Tutuksuz sanık Renginar Molla savunma yaptı
"Bana ne dendiyse, görevim neyi gerektiriyorsa onu yaptım"
Savunmasında Hırvatistan doğumlu olduğunu söyleyen Molla, "Farklı hastanelerde çalıştım. En uzun Silivri Kolan Hastanesi'nde çalıştım. Fırat Sarı yoğun bakım sorumlusuydu Hasan Basri Gök asistanıydı. Üzerime atılı suçları kabul etmiyorum. Bana ne dendiyse, görevim neyi gerektiriyorsa onu yaptım. Hasta odaklı çalışmaya devam ettim. Evrak işleriyle Hasan Basri Gök ve Fırat Sarı ilgileniyordu. Benden epikriz ve basamak işleri istenmiyordu. Bebeklerle ilgili bir sıkıntı olduğunda Fırat Sarı'yı arıyordum, ona ulaşamazsam Hasan Basri Gök'ü arıyordum. Gök, ona söylediklerimi Sarı'ya ileteceğini söylüyordu. Gıyasettin Mert Özdemir'i erişkin yoğun bakımından tanıyorum" diye konuştu.
"Hasan Basri benim basamakları değiştirmemi istedi”
Mahkeme başkanı, tape kayıtlarında sanıl Hasan Basri ile aralarında geçen denetim konuşmalarını sordu. Sanık Molla, "Bana denetimle ilgili dikkat edilmesi gereken şeylerin bilgisini verdi Basri. Hasan Basri benim basamakları değiştirmemi istedi. Bunu da ona Fırat Sarı'nın söylediğini düşündüm. Basamak çekmek anladığım bir şey değildi. Denetime geldiklerinde bana sürekli epikrizler soruldu. Benim takip ettiğim hastaların epikrizleri yazılmamıştı. Bunları Hasan Basri'nin yazması gerekiyordu. Hasan Basri Gök'ün hemşire olarak çalıştığından yönetimin haberi vardı. Fırat Sarı gelmeden önce epikrizleri doktorum yazıyordu. Daha sonra Fırat Sarı yazmaya başladı" ifadelerini kullandı.
Mahkeme başkanı sanık Renginar Molla'ya tape kayıtlarında yer alan Hasan Basri Gök'ün "Epikrizleri düzenliyorum, normale çekiyorum" konuşmasını sordu. Sanık Molla, "Başka bir hastanede yaptığı işlemleri bana anlatıyordu" diye yanıtladı.
Mahkeme başkanı, "Basamakların değiştirilmesiyle ilgili hiç sorgulamadın mı neden değiştiriyor diye?" sordu.
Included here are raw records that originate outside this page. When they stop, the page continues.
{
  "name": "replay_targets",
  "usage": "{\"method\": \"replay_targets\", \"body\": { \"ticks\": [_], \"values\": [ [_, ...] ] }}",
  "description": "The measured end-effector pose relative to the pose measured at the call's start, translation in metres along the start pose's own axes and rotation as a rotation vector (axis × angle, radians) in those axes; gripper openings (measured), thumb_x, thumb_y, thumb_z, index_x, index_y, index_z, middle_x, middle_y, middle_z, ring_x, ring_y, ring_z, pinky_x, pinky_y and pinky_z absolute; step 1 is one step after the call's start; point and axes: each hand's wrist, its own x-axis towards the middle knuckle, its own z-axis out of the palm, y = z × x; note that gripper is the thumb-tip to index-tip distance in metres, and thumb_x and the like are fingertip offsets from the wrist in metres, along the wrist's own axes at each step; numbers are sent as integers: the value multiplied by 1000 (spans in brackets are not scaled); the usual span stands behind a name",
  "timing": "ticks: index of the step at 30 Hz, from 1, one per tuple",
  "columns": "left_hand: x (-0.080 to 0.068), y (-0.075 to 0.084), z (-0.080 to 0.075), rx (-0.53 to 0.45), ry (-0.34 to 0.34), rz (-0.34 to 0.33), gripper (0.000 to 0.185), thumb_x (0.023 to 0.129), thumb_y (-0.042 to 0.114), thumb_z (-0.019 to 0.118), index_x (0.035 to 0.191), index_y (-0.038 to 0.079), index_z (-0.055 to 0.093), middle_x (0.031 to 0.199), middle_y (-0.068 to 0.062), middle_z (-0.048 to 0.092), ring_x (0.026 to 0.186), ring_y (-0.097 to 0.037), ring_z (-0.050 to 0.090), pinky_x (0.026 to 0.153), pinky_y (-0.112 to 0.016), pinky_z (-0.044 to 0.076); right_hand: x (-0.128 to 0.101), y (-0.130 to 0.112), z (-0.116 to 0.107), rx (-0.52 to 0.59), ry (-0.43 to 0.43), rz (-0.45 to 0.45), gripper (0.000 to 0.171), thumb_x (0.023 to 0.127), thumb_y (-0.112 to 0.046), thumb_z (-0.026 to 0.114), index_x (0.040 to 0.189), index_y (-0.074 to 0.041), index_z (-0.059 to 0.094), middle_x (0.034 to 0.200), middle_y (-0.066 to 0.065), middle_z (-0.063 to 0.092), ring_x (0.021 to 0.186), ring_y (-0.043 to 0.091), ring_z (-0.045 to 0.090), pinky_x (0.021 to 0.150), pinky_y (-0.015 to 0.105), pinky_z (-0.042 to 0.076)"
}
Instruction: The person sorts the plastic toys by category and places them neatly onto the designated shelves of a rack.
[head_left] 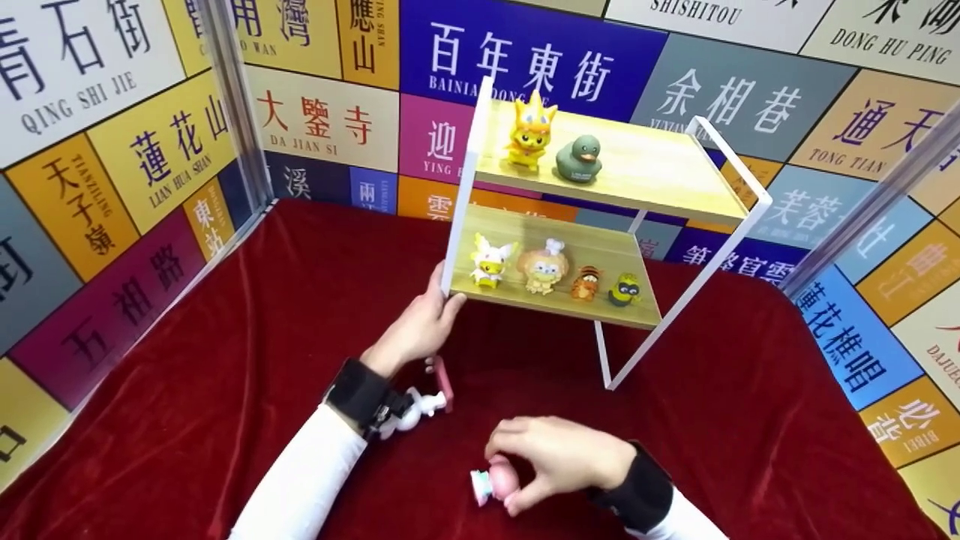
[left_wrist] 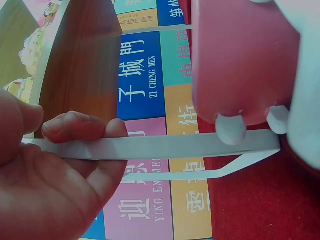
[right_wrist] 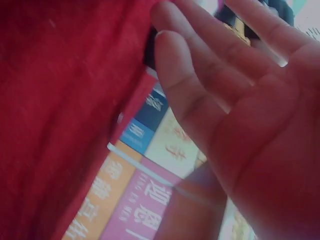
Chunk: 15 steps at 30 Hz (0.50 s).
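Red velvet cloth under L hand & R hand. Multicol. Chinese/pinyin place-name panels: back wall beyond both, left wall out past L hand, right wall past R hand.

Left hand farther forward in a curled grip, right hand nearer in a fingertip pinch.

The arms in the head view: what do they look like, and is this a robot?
No, these are a person's arms, in plain white sleeves. A broad black left wristband and a similar right wristband wrap the wrists. The left hand and right hand are bare, without gloves. I can make out no lettering on the sleeves.
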Motion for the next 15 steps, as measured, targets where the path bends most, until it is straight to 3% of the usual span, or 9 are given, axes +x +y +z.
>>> {"method": "replay_targets", "body": {
  "ticks": [5,15],
  "values": [
    [-1,-1,1,6,-14,-21,64,108,25,45,161,7,13,123,-29,65,87,-30,63,85,-44,51,2,-2,9,25,-53,24,49,73,-45,85,111,-22,66,102,-10,64,89,2,59,76,12,46],
    [1,0,-2,3,-20,-27,66,108,26,45,161,7,11,129,-27,63,86,-30,62,84,-43,51,5,-5,11,-23,-59,5,52,68,-36,87,115,-22,71,103,-8,60,88,4,57,76,11,44]
  ]
}}
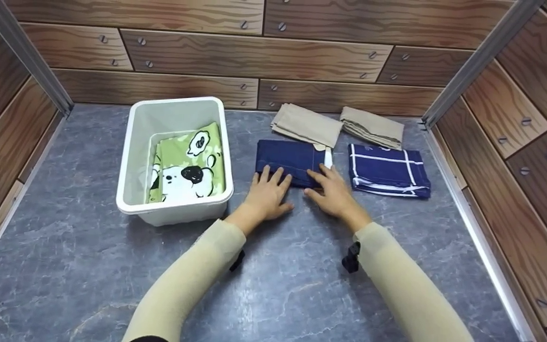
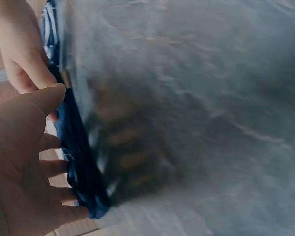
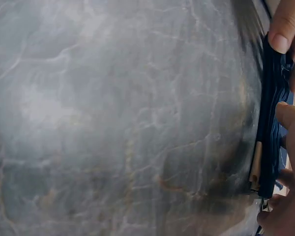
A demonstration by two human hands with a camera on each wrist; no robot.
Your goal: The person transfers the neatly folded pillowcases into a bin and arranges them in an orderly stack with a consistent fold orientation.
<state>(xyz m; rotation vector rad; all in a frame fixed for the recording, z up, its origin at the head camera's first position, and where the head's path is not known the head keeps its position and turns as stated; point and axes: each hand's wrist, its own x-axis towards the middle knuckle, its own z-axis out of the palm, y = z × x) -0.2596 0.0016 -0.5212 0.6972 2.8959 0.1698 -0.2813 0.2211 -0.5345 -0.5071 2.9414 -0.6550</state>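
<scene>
Navy folded cloth point(image 1: 287, 159) is lain near the middle of the bench point(image 1: 278, 275), its near edge pressed flat by the left hand point(image 1: 266, 194) and right hand point(image 1: 333, 192), fingers spread and straight, nothing clamped. A grasp seems to be under preparation; fingers would need curling under the edge. Beside it are seen a checked cloth point(image 1: 387, 168) and a white bin point(image 1: 131, 156); beige cloths point(image 1: 306, 124) lie toward the far edge.

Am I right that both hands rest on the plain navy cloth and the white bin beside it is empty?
Not quite: the head view shows the white bin holds a folded green cartoon cloth. Both the left hand and right hand do rest on the plain navy cloth.
</scene>
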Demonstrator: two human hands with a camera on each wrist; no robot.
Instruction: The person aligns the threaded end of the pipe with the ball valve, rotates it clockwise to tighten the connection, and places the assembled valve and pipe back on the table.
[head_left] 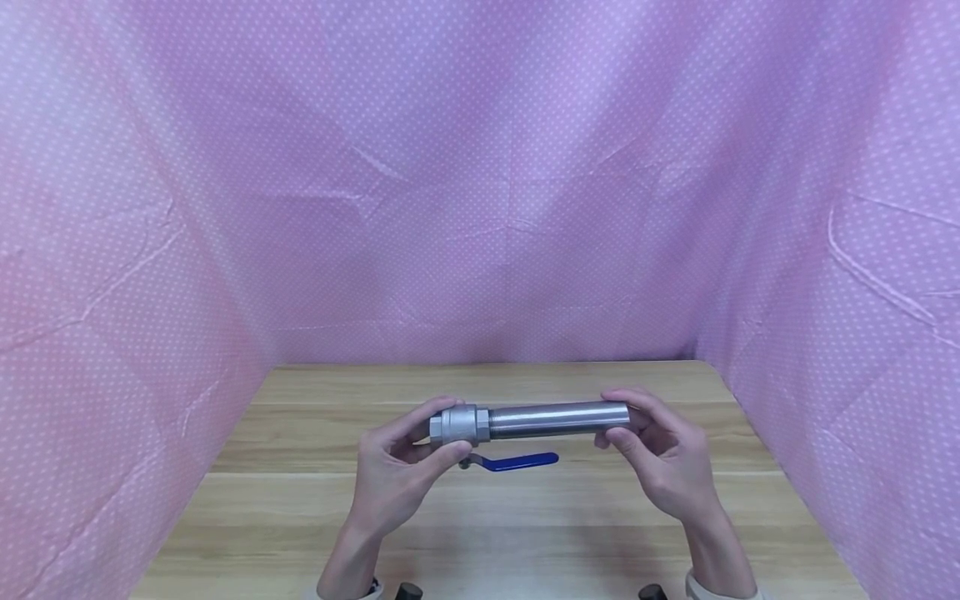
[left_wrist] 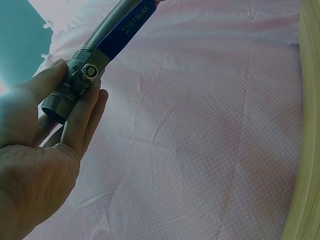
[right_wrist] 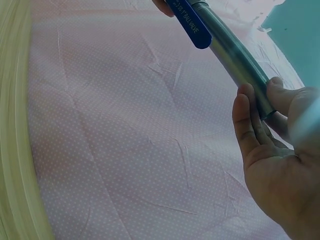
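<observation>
My left hand (head_left: 396, 475) grips a silver ball valve (head_left: 459, 424) by its body, thumb on the near side and fingers behind. The valve's blue lever handle (head_left: 521, 462) points right, running below a shiny metal pipe (head_left: 558, 419). This pipe meets the valve's right-hand end, with threads showing at the joint. My right hand (head_left: 667, 467) pinches the pipe's far right end between thumb and fingers. Both parts are held up level over the table. In the left wrist view the handle (left_wrist: 127, 30) carries printed lettering, and the valve's free end is an open bore.
A light wood-grain table (head_left: 495, 533) lies beneath the hands. Pink dotted cloth (head_left: 480, 208) hangs at the back and on both sides. Two dark round-ended objects (head_left: 408, 592) poke in at the bottom edge of the head view.
</observation>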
Sanık cevabında, "Hayır sorgulamıyordum çünkü basamak yazmak benim görevim değildi" diye yanıtladı.
Mahkeme başkanı, "Hepimiz Türkçe biliyoruz, konuşuyoruz. Senin Türkçen zayıf olabilir ama anlamadığın şeylere neden onay verdin. Neden Hasan Basri'ye, 'sen asistansın neden doktorun yapması gereken şeyleri yapıyorsun demedin' dedi. Sanık, "Ben elimden geleni yaptım" diye cevapladı.
Cumhuriyet savcısı ise "Neden yenidoğan yoğun bakımı doldurma peşindesin ve sürekli hasta gönderilmesini istiyorsun hastaneye" diye sordu. Sanık Molla, "Benim hasta doldurma derdim hiçbir zaman olmadı, böyle bir yetkim de yok. Bebek yatması gerekirken yatmıyordu bundan bahsetmiş olabilirim, başka bir niyetim yoktu" diye cevapladı.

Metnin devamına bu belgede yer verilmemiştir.